The Parallel Scaling Law for Language Models

Alibaba's Qwen team delivers a new scaling law

May 19, 2025

Software Synthesis analyses the evolution of software companies in the age of AI - from how they're built and scaled, to how they go to market and create enduring value. You can reach me at akash@earlybird.com.

Necessity is the mother of invention

The whole world learned about the incredible hardware and software engineering coming out of China when DeepSeek’s models sent markets tumbling:

Here’s the thing: a huge number of the innovations I explained above are about overcoming the lack of memory bandwidth implied in using H800s instead of H100s. Moreover, if you actually did the math on the previous question, you would realize that DeepSeek actually had an excess of computing; that’s because DeepSeek actually programmed 20 of the 132 processing units on each H800 specifically to manage cross-chip communications. This is actually impossible to do in CUDA. DeepSeek engineers had to drop down to PTX, a low-level instruction set for Nvidia GPUs that is basically like assembly language.
Ben Thompson

DeepSeek’s focus on efficiency is representative of the wider Chinese AI ecosystem’s adaptation to chip export bans, with the big Chinese tech companies heavily investing in foundation models.
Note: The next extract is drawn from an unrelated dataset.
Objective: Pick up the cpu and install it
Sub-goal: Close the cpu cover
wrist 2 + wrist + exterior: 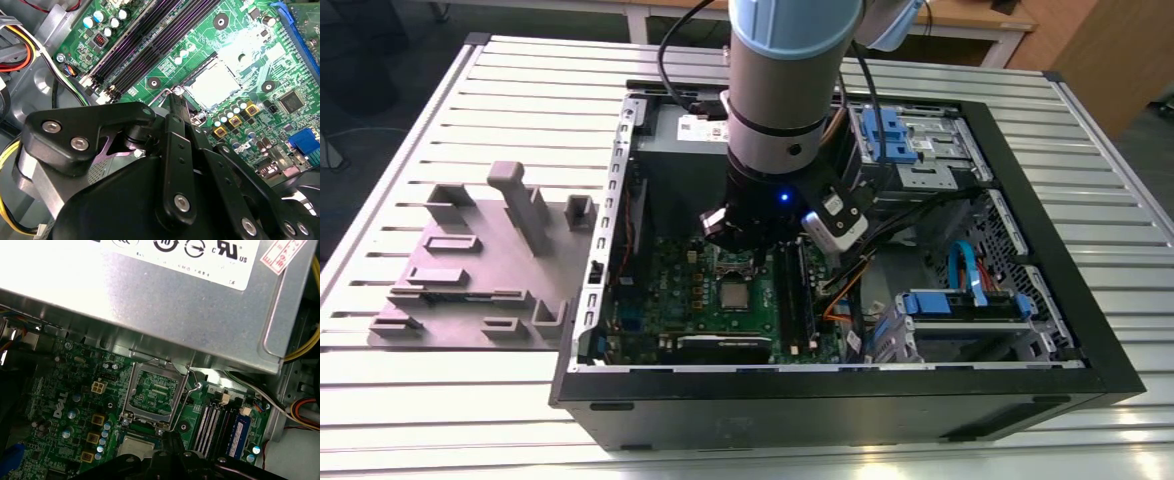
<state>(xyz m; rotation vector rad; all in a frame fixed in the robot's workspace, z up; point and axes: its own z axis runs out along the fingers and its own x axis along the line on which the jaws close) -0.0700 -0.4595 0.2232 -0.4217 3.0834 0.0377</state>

Alibaba, in particular, has been making significant strides in recent months.

A few weeks ago, Alibaba released its Qwen 3 family of open-source models under the Apache 2.0 license, ranging from 0.6 billion to 235 billion parameters.

Qwen3 235B-A22B is the most intelligent open-weights model in the market, despite having only 22B active parameters at inference time.

The smaller variants packed a punch, too, delivering impressive reasoning performance relative to their size, ideal for mobile and edge applications. As with other Chinese labs pursuing efficiency, the Qwen models include Mixture of Experts variants that outperform dense models in compute and memory-constrained edge environments.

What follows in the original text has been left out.